Joann [Peterangelo] Gavacs, Oral History
Recorded May 4, 2000
Interviewed by Henry Halem
Transcribed by Amanda Remster
Note: This transcript includes geo-references to locations that are discussed in the oral history. Geographical names linked in the transcript will open in a new window or tab that takes you to that location information and map in the Mapping May 4 project. To request a transcript without geo-reference links included, please contact Kent State University Special Collections & Archives.
[Interviewer]: My name is Henry Halem. I am at the Student Center. It is May 4th, 2000. We're doing an oral history. Could you tell us your name and what you were doing on May 4th, 1970?
[Joann Gavacs]: My name is Joann, Peterangelo is my maiden name, Gavacs is my married name. On May 4th, 1970, I was a senior. It was my final quarter here at Kent State and I was looking forward to graduating. So I was a student. Shall I go on from there?
[Interviewer]: Feel free.
[Joann Gavacs]: Okay. I was—
[Interviewer]: What memories do you have?
[Joann Gavacs]: Well, I feel that my position is unique in some ways. This is the first time I've come back to any of the commemorative events. I also teach here. I teach Spanish in the Modern and Classical Languages and Studies area, and I teach on a full-time basis, although I'm a non-tenure-track person. I've been teaching here for ten years. I have decided to come to the commemorative events of the day and to state this oral history because I guess I want to bring some closure for myself to the end of my undergraduate studies and at a year in which my own daughter, my only daughter, is graduating from college herself. And I guess I've been giving a lot more thought to those days. I have been giving a lot—some thought to those days over the course of this thirty years, and particularly over the course of the last ten years, of which I've been teaching at Kent State.
I was a senior, as I mentioned, having just returned from a student-teaching experience in my hometown of Ashtabula, and very much looking forward to enjoying my final quarter on campus. I was living at Glenmorris at the time—student housing just off the campus, very near Satterfield Hall, which is where two of my classes were, because I was a Spanish major undergraduate at that time. And I was going to be going to my midterms that day, and I was preparing. I was getting dressed to do that when I heard these shots.
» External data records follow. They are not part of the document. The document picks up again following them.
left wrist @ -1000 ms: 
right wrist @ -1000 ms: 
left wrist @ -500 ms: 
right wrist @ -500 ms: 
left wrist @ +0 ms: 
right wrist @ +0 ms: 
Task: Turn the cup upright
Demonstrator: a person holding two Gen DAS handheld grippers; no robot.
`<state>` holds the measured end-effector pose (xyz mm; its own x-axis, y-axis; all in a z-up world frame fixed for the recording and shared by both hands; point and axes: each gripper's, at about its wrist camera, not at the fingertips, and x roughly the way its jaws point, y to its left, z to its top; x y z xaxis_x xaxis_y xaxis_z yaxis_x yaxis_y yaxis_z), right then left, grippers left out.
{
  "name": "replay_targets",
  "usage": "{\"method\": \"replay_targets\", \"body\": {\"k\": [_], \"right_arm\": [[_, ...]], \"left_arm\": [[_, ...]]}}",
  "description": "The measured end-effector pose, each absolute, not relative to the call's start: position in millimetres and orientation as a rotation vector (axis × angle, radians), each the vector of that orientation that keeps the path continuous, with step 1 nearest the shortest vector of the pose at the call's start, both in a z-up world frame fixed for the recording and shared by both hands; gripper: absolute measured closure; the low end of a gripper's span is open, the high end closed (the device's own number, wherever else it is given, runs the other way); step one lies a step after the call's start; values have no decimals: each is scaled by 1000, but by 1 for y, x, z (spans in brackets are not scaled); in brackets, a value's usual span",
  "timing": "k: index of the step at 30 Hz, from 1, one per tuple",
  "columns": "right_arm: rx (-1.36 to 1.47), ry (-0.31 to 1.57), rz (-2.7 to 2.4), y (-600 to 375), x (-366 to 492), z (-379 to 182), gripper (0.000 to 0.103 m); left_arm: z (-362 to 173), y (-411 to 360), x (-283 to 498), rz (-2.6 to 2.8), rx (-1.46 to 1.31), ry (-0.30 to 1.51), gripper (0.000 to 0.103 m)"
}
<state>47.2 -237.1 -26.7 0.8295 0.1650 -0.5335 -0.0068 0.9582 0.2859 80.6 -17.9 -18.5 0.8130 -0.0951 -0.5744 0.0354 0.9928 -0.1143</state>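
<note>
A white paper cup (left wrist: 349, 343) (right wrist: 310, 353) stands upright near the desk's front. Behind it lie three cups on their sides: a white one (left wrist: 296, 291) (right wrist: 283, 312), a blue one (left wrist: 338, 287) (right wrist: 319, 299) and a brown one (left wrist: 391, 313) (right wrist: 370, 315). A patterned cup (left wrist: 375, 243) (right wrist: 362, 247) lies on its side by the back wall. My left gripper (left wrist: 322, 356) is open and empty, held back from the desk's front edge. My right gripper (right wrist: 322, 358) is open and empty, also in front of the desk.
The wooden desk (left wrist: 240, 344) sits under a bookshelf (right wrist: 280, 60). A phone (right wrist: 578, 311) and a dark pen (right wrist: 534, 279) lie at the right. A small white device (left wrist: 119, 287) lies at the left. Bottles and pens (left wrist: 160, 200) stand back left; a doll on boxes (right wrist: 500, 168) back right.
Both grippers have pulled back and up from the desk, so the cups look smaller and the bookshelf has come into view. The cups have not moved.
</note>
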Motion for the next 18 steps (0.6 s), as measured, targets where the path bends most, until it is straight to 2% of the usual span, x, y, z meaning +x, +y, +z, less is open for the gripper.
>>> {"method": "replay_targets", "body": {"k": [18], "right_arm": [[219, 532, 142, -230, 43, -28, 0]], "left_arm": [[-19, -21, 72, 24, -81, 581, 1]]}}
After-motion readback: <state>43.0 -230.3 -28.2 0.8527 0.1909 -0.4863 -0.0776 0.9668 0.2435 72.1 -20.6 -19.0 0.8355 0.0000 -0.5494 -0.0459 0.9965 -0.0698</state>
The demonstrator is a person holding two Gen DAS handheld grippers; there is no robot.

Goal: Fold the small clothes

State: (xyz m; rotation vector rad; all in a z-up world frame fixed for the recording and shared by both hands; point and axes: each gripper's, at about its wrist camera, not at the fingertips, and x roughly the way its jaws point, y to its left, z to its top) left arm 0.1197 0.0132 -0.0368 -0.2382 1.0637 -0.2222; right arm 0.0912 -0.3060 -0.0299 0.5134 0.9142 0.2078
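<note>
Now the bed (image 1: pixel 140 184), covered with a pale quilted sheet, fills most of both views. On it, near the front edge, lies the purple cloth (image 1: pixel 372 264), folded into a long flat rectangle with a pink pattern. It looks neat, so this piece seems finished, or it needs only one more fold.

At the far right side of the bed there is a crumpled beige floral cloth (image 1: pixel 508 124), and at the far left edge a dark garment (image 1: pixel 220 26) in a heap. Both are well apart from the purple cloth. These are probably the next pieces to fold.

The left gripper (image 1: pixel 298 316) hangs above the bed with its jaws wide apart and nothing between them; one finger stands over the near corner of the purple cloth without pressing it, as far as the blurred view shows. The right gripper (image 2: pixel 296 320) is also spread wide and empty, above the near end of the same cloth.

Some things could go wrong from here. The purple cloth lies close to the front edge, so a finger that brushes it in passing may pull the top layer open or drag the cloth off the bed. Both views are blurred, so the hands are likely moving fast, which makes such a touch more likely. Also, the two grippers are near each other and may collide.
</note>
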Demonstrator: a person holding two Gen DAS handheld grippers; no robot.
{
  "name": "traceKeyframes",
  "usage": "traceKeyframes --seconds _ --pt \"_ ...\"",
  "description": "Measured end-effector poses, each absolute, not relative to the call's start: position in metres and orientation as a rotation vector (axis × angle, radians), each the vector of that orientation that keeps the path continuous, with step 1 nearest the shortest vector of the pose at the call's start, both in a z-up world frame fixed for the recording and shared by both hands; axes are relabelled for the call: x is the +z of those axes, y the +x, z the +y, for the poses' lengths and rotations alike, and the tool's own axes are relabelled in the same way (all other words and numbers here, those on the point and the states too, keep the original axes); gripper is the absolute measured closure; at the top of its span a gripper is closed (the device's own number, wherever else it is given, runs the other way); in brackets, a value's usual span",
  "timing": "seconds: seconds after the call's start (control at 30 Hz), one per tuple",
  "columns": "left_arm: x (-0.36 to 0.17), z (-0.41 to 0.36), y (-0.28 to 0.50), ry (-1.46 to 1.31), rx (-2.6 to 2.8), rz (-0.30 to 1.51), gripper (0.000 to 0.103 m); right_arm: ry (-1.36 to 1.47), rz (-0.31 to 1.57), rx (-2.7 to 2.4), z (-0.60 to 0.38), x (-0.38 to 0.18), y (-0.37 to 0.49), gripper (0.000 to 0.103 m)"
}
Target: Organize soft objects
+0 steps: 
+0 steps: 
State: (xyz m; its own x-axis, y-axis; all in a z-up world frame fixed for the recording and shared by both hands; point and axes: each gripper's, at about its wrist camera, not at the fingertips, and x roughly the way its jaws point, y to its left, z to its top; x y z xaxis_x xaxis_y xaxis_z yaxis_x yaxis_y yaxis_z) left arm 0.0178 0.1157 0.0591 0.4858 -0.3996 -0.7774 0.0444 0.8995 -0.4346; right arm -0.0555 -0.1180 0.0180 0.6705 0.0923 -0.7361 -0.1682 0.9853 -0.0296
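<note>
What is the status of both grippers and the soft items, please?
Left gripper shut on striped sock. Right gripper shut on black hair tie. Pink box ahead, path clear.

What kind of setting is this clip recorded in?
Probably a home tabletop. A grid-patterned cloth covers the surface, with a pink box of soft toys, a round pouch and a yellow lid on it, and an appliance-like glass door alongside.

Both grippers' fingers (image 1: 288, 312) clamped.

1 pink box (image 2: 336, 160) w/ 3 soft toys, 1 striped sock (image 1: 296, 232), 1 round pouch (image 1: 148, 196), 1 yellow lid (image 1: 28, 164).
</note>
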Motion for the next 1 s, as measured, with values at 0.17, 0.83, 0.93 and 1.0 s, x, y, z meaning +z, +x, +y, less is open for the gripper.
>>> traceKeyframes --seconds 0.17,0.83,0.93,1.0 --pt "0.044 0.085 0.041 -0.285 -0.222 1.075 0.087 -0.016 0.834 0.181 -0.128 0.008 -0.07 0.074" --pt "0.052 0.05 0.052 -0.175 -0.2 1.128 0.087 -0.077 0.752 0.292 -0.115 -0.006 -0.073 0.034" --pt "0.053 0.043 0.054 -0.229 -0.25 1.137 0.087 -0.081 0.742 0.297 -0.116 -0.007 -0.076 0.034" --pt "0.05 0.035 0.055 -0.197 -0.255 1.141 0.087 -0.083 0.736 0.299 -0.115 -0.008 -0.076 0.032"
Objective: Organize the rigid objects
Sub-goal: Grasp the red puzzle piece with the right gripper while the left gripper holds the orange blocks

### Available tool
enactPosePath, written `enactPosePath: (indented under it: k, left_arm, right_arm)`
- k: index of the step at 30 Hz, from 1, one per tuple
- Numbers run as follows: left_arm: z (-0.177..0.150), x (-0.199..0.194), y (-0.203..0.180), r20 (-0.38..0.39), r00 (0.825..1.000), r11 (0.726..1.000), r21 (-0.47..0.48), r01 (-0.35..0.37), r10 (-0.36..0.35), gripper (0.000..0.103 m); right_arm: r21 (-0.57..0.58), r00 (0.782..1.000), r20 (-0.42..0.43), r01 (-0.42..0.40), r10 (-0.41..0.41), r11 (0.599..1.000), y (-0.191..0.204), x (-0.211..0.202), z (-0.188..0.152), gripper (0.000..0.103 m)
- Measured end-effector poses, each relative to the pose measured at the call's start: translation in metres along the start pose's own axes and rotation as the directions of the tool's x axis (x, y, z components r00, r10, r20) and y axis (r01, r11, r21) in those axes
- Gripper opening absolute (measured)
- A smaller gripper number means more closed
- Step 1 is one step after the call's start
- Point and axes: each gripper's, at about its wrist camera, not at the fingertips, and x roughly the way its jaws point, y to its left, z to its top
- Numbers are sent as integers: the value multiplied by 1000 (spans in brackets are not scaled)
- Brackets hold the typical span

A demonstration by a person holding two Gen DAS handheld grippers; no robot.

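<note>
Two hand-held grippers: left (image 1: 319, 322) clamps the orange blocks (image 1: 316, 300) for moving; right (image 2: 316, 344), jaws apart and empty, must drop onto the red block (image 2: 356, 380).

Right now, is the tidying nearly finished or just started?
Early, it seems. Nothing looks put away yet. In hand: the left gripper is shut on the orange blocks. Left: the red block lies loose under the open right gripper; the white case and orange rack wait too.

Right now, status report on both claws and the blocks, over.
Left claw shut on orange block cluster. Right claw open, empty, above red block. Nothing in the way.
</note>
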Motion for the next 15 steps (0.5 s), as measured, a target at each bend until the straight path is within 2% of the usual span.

I was living in one of the units, the second unit off campus, so it was very close by campus, and I heard the shots within my apartment. I put the radio on and, because I could tell—I guess I wasn't totally surprised that I would hear some noise of some sort, but I was totally shocked and anxious, and I figured that something had something to do with the rally that I knew was going to be taking place on The Commons that day. And I put the radio on to hear that it was--that there was news about some National Guards being shot, and then there was news of students being shot. And I was particularly anxious because my sister was living—who is a year younger than I—living in Tri-Towers, and I was fearful that maybe she had been one of the students shot. So I became very anxious for many reasons. I was anxious for her safety. I knew when I heard that, that my life would never be the same again. And of course I was concerned right away about where, what happened, what had really happened, who was killed, and then more personally, what was going to be the impact for me and my sister and my family.
So I continued to listen and found out the real events. My roommates came back from their midterms in a hurry. And we were standing out in front of Glenmorris to the sound of helicopters flying over us telling us that we needed to all evacuate the city. It was like Korea must have been. My thoughts that whole weekend were that. I know now that I could have never dealt with any situation where—any combat situation. I was very thankful to God that I wasn't a guy, that I would have had to go off to Vietnam or Korea or some place, or any kind of a wartime scene. Because I was extremely anxious the whole weekend. In fact, I just dug in. I was a chicken. I just dug in to my apartment and stayed there most of the weekend, especially after the experience on one of the days, and I can't remember which day it was. But here I was living off campus and just wanted to do my laundry and went to the laundry room in Glenmorris and came back, and went back in the evening to get my clothes out of the dryer and I was tear-gassed doing that, and I wasn't even on campus. There was a lot of confusion about curfews. Curfews were being always—they were set, and then they were upped, but the communication about when this curfew was going to be was very poor. You have to remember back then technology wasn't what it is today. We just had the radio going constantly to the Kent State station, and that, we felt, was our best source of communication.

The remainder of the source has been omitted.